Over the last three decades, the company was able to register an annual average return of 30 percent. It strictly serves member funds and is notoriously selective in accepting members. Most of the returns from the $27 billion hedge fund go to employees of the firm. Simons in 2014 was ranked 88th in Forbes’ list of the world’s billionaires, with an estimated net worth of $15.5 billion, far above Korea’s richest, Lee Kun-hee, chairman of Samsung Group, who was at 102nd.

Even an impeccable machine cannot promise over 40 percent returns. It would only return 40 percent over a single investment of 100 million won ($85,600). A client who assigns 1 billion won under its management cannot expect to make a similar profit from the remaining 900 million won.
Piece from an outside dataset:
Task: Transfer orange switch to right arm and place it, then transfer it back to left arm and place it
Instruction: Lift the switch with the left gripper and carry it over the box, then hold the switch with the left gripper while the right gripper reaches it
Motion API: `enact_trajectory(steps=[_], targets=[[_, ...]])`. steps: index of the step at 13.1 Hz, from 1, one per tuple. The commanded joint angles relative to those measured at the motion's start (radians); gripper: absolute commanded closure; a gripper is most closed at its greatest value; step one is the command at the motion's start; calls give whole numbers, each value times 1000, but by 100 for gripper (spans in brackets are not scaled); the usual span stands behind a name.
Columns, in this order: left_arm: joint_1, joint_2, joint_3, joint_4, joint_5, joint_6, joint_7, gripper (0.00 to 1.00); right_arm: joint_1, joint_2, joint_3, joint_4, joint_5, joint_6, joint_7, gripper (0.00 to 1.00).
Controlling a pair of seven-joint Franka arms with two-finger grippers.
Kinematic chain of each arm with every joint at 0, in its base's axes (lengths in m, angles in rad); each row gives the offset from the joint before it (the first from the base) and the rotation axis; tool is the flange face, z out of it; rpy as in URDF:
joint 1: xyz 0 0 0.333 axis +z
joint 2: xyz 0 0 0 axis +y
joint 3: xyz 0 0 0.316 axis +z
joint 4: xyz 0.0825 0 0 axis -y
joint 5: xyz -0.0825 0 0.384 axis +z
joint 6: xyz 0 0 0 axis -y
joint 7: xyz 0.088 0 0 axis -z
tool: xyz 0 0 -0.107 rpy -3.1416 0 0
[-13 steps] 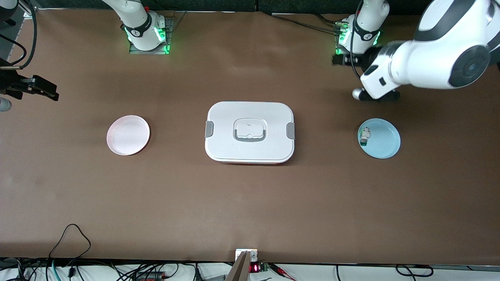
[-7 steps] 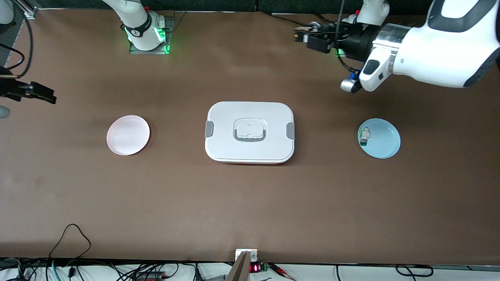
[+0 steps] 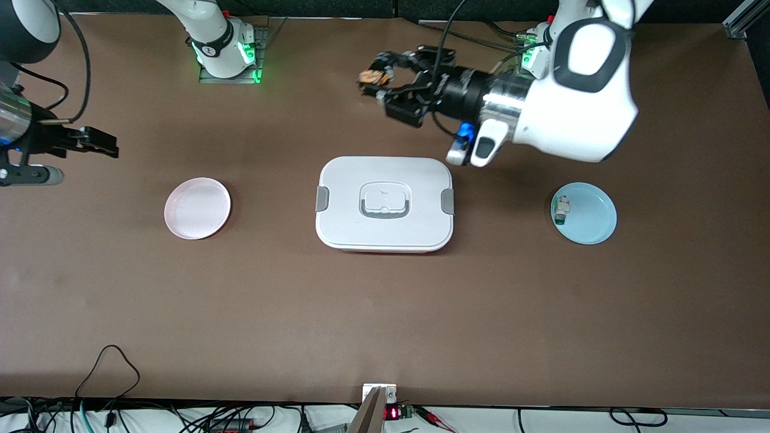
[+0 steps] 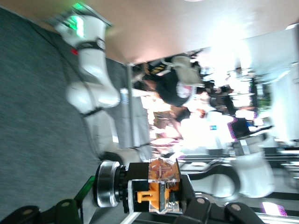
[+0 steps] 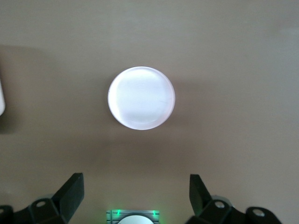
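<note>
Orange switch point(image 3: 372, 77) sits clamped in the left gripper point(image 3: 378, 78), up in the air over bare table between the two arm bases, clear of the white box point(image 3: 385, 203). Right gripper point(image 3: 99, 143) hangs wide open and empty near the pink plate point(image 3: 197, 208).

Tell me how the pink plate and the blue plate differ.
The pink plate lies toward the right arm's end of the table and holds nothing; the blue plate lies toward the left arm's end and holds a small white component with a green end. Both are small, round, and sit flat beside the box.
</note>
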Motion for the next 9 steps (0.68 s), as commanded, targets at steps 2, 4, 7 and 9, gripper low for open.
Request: enact_trajectory(steps=[2, 4, 7, 9], targets=[[-24, 31, 3, 32, -47, 55, -67, 88, 42, 7, -6, -3, 200, 3, -3, 0], [-23, 31, 3, 34, -49, 55, -72, 88, 25, 12, -6, -25, 369, 41, -5, 0], [-21, 33, 4, 34, -49, 55, -73, 88, 5, 20, -6, -109, 671, 90, -37, 0], [-18, 33, 4, 34, -49, 52, -73, 88, 20, 43, 8, -135, 762, 147, -136, 0]])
The quant fund manager I talked to is one of the first in the local industry. He joined a financial engineering team launched by a securities company in 2005. The year 2007 was the industry’s heyday. Quant funds were in enormous demand due to the popularity of equity-linked securities. Experienced managers were paid multibillion-dollar annual compensations. The party ended with the Lehman Brothers bust in 2008. Quant funds began to lose money. Computer-based quant funds yielded negative 1.25 percent last year, hovering below stock funds run by human managers with negative returns of 0.45 percent.

The AlphaGo phenomenon revived the reputation of automated investing in the financial industry. Shinhan Investment and several other financial companies are putting together financial science teams. Quant managers are being scouted amid renewed demand for investment algorithms. Instead of stealing away or replacing their share, AI has added more human jobs to the industry.

The quant fund manager I spoke to predicted that a highly intelligent algorithm investing program would arrive in the financial scene within the next five years. The program would have strengthened intelligence to accurately place the timing and pricing to deploy and rebalance investments. But the machine would never replace the work of humans. No machine can invade the quintessential human realm of quick and cool judgment and gut drive required in moments of volatile stock trading. Even the deep neural networks powered by connected machines armed with self-learning graphics processing units cannot master unique human qualities.

Go guru Lee Se-dol managed to nab just a single win from the five matches with AlphaGo in the recent tournament. The last feat of the machine against human was the match between world chess champion Garry Kasparov and the IBM supercomputer Deep Blue. The 1997 match was the first defeat of a reigning world champion by a computer in a tournament game of chess.

But the trouble was that Deep Blue was useless outside the chess game. It scored zero on an intelligence quotient test.

AI scientists realized that computers can never entirely replace human intelligence. But science always advances beyond our imaginations. We cannot know how much further AI will go in emulating the human mind. Theoretical physicist Michio Kaku once said, “All science is a double-edged sword. One edge can cut against ignorance, poverty, and disease, the other side can cut against innocents.”
JoongAng Ilbo, March 24, Page 30


*The author is an editorial writer for the JoongAng Ilbo.